How would that fact manifest itself in language? I wasn't sure at first. Some trite examples came first: three "levels" for consonants, as in Korean. For those who don't know
- ㅂ means b/p (unaspirated)
- ㅃ means bb (tensed)
- ㅍ means p' (strong and aspirated)
Now that I've been exposed to ejective consonants (thanks to Na'vi), I imagined three levels that would be clear to me:
- ㅂ could come to mean /b/ (voiced)
- ㅃ could mean /p/ (unvoiced, aspirated)
- ㅍ could mean /p'/ (ejective)
Interestingly, there are 9 triples like this that English speakers can readily distinguish:
- /b/, /p/, and /p'/
- /ʒ/, /ʃ/, and /ʃ'/ (zh, sh, and sh')
- /ʤ/, /ʧ/, and /ʧ'/ (j, ch, and ch')
- /d/, /t/, and /t'/
- /g/, /k/, and /k'/
- /v/, /f/, and /f'/
- /ð/, /θ/, and /θ'/ (they, thin, BATH! - as an angry, two syllable word)
- /z/, /s/, and /s'/
- /ʣ/, /ʦ/, and /ʦ/
There are three clicks that I can distinguish by hearing alone:
- ʘ - like a kissing sound but without the lip pursing
- ! - your tongue sucks to the roof of your mouth and then slaps down
- | - like the tsk of calling a horse. I can't tell the difference with ‖.

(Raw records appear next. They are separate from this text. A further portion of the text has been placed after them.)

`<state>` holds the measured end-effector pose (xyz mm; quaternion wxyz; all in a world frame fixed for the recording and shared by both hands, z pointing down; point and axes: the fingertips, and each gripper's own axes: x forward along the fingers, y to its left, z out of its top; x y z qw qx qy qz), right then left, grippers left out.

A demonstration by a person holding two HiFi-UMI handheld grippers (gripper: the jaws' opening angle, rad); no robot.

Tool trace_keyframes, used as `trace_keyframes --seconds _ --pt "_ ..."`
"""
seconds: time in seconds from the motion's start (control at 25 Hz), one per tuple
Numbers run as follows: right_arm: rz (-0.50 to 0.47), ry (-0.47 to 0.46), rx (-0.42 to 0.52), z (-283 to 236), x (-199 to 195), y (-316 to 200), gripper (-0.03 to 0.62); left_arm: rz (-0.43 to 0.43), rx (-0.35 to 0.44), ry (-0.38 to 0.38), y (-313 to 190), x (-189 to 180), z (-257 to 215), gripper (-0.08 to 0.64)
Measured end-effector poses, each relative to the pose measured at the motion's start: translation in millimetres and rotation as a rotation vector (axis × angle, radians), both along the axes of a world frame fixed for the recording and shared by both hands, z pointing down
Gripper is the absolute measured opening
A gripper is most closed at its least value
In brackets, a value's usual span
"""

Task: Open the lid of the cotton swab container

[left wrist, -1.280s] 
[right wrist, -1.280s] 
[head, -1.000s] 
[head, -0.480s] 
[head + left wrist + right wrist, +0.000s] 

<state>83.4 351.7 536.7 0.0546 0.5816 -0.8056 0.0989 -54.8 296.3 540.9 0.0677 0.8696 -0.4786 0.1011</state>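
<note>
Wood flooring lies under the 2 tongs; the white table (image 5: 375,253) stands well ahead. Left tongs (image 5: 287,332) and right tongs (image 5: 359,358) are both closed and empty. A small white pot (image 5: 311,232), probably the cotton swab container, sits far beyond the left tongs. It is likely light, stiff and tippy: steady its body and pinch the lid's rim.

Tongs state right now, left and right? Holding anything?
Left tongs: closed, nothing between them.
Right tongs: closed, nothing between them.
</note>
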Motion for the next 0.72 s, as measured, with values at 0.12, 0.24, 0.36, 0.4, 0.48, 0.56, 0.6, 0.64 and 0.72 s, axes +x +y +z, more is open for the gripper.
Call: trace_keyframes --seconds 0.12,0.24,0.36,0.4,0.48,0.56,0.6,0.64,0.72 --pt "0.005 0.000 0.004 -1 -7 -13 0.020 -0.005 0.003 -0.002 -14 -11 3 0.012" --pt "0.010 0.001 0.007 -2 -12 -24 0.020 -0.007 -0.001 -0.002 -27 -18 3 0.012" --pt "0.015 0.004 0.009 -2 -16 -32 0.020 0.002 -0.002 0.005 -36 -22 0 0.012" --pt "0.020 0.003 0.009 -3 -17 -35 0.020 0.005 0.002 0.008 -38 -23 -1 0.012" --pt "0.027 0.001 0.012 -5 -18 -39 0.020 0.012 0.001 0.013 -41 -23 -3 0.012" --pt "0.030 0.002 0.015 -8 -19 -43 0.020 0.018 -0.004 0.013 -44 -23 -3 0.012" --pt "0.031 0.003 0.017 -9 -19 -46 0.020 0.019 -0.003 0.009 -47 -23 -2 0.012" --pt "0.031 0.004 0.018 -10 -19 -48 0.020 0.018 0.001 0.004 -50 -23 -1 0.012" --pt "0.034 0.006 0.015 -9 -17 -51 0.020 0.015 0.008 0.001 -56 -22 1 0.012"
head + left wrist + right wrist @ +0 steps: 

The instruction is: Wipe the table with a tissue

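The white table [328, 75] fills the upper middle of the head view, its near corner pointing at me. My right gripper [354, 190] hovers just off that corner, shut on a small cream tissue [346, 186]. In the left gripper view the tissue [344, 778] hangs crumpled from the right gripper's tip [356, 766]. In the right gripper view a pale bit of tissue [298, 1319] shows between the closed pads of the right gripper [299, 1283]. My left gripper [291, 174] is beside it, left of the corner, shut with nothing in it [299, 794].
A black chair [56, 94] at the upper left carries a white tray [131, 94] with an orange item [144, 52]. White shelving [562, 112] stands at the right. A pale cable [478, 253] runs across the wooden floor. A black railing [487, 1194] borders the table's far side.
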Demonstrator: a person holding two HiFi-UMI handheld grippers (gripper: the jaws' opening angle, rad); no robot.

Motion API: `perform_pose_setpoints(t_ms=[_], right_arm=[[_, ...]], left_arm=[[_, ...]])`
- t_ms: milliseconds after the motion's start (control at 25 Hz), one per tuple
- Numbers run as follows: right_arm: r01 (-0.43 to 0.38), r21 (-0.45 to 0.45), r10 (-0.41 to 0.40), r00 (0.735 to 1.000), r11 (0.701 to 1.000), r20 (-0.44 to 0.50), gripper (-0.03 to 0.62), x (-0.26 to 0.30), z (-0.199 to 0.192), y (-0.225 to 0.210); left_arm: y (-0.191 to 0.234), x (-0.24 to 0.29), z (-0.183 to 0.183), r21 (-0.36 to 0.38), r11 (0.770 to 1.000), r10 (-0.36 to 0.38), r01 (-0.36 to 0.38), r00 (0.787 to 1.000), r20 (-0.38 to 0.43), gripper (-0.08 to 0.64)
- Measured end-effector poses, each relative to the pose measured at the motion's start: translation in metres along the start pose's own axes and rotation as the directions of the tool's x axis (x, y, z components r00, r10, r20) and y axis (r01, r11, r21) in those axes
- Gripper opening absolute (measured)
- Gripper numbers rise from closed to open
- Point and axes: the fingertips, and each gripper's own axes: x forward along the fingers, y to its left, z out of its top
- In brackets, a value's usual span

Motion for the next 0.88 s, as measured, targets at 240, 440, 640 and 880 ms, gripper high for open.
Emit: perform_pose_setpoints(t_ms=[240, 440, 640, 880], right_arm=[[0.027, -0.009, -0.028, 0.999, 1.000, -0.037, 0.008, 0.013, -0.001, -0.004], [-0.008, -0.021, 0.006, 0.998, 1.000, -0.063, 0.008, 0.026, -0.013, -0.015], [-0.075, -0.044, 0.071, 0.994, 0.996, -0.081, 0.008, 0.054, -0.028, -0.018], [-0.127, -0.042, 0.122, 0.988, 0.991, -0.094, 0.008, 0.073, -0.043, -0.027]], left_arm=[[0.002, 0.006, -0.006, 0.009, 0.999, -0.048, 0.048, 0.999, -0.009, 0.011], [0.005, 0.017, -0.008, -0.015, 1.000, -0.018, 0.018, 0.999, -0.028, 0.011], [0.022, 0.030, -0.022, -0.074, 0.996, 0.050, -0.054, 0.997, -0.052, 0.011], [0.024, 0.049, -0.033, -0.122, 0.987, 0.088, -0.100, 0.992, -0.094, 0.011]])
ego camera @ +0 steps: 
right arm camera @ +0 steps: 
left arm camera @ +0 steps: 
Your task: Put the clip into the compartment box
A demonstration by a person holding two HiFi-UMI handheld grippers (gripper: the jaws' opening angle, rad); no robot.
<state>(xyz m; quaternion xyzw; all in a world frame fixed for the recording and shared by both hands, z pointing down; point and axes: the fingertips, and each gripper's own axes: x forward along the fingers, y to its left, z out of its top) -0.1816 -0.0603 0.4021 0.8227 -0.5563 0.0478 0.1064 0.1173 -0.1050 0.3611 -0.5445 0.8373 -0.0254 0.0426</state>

The vowels can easily be divided up into 9, 3 high, 3 mid and 3 low: beet, bit, boot, bate, soot, boat, bet, bat, bot. There are also three nasal consonants (and thanks to Na'vi, I can say 'ng' at the start of a word now!) I can hear:
- /m/
- /n/
- /ŋ/
Also thanks to Na'vi, here are three liquid consonants
- /l/
- /r/
- /ɾ/
I had trouble thinking of three glides (just /j/ and /w/) but then again, the lack of one could be the third!
There are three tenses: past, present, future. There are three persons: first, second and third. Hebrew has three numbers: singular, dual, plural ... or maybe I should go with the Kantian: singularity, plurality, universality. Greek has three voices: active, middle, passive. Aspect could have perfective, imperfective or none-specified. Korean has three level of deixis (just like English used to have): here, there and yonder.
Obviously, I was seeing three's because I wanted to. I will write tomorrow about how I set this vision aside for something harder and less idealistic.